== Input ==

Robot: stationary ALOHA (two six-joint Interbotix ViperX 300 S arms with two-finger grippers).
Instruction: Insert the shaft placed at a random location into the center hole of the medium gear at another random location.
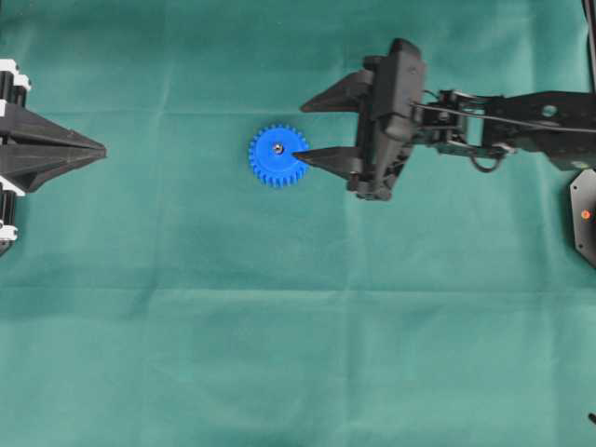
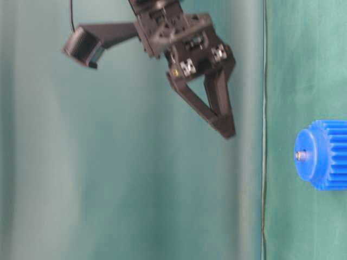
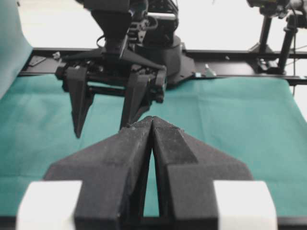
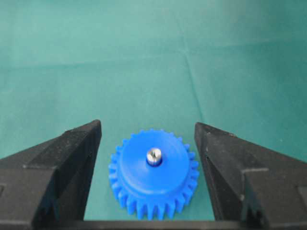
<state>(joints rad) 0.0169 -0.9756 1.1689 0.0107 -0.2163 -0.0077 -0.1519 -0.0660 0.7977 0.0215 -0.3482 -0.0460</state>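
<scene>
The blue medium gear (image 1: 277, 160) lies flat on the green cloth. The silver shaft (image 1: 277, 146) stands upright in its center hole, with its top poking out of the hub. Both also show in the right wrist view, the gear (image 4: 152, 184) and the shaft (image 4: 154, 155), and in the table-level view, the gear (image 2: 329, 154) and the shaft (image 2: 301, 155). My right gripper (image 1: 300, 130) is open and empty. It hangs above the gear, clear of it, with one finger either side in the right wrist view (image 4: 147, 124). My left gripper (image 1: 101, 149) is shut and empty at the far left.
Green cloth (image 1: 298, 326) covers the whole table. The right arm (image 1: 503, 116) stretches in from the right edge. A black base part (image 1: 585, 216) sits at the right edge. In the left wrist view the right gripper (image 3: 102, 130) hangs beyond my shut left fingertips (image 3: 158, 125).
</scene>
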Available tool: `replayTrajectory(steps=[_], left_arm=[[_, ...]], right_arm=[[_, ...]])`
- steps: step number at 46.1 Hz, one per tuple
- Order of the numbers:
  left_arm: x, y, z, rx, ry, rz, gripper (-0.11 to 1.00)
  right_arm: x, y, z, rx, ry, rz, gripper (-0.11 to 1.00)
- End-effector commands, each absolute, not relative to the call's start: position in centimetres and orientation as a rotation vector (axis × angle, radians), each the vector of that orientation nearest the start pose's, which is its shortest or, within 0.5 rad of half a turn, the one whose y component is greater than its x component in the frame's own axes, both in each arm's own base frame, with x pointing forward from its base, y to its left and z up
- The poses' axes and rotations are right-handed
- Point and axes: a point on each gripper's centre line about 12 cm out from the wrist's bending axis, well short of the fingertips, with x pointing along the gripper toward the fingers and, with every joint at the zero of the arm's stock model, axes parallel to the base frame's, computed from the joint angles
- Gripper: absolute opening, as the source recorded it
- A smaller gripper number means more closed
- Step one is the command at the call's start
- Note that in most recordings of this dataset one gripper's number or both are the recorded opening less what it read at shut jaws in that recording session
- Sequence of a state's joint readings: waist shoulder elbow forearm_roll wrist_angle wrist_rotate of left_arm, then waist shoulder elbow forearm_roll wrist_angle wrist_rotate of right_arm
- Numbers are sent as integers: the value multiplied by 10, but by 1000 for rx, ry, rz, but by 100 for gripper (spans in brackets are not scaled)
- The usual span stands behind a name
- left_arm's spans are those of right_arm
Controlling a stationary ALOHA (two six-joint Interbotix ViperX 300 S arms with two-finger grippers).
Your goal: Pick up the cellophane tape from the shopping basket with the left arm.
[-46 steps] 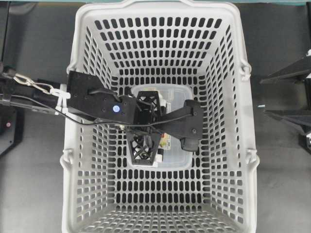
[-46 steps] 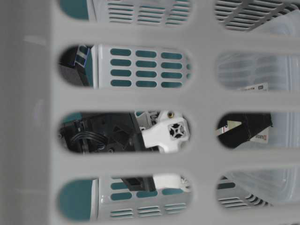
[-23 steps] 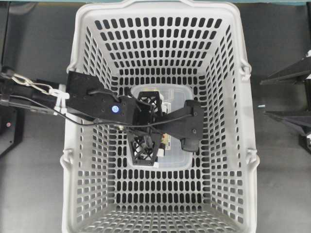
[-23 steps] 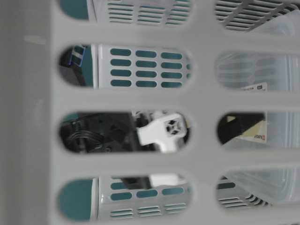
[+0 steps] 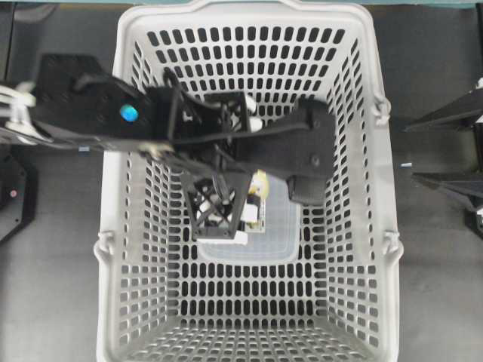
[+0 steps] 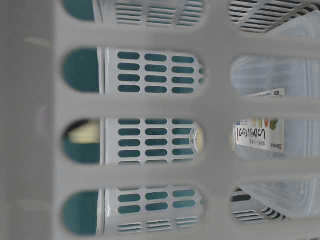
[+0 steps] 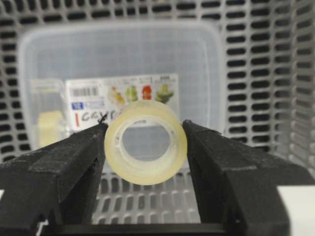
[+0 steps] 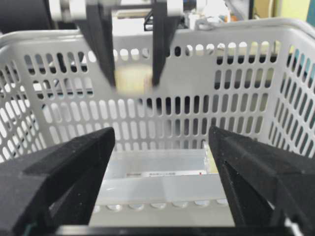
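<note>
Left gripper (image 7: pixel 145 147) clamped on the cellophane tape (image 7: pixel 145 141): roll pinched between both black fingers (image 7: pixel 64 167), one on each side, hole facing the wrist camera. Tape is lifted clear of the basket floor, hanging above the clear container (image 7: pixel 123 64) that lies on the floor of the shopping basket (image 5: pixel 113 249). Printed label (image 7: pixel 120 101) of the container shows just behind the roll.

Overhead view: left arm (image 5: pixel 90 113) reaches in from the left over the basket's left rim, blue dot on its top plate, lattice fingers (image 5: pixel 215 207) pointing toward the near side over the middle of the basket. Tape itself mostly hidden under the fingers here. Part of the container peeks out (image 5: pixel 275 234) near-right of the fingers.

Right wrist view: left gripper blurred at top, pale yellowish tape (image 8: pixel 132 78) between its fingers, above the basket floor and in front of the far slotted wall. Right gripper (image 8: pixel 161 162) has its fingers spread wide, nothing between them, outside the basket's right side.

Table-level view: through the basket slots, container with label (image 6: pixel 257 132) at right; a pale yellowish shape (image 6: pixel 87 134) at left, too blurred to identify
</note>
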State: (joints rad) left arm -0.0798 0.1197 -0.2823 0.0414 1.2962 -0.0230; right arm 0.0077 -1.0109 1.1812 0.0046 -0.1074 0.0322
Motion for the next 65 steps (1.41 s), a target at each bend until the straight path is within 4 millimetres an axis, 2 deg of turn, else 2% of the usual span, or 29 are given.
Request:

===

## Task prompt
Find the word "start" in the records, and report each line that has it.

## Task answer
- End-effector commands, each absolute, not relative to the call's start: position in centimetres and orientation as a rotation vector (axis × angle, radians), each the vector of that orientation nearest the start pose's, which is its shortest or, within 0.5 rad of half a turn, the one whose y component is greater than its x component in the frame's own axes, both in each arm's own base frame, with x pointing forward from its base, y to its left and z up
- Step one is the command at the call's start

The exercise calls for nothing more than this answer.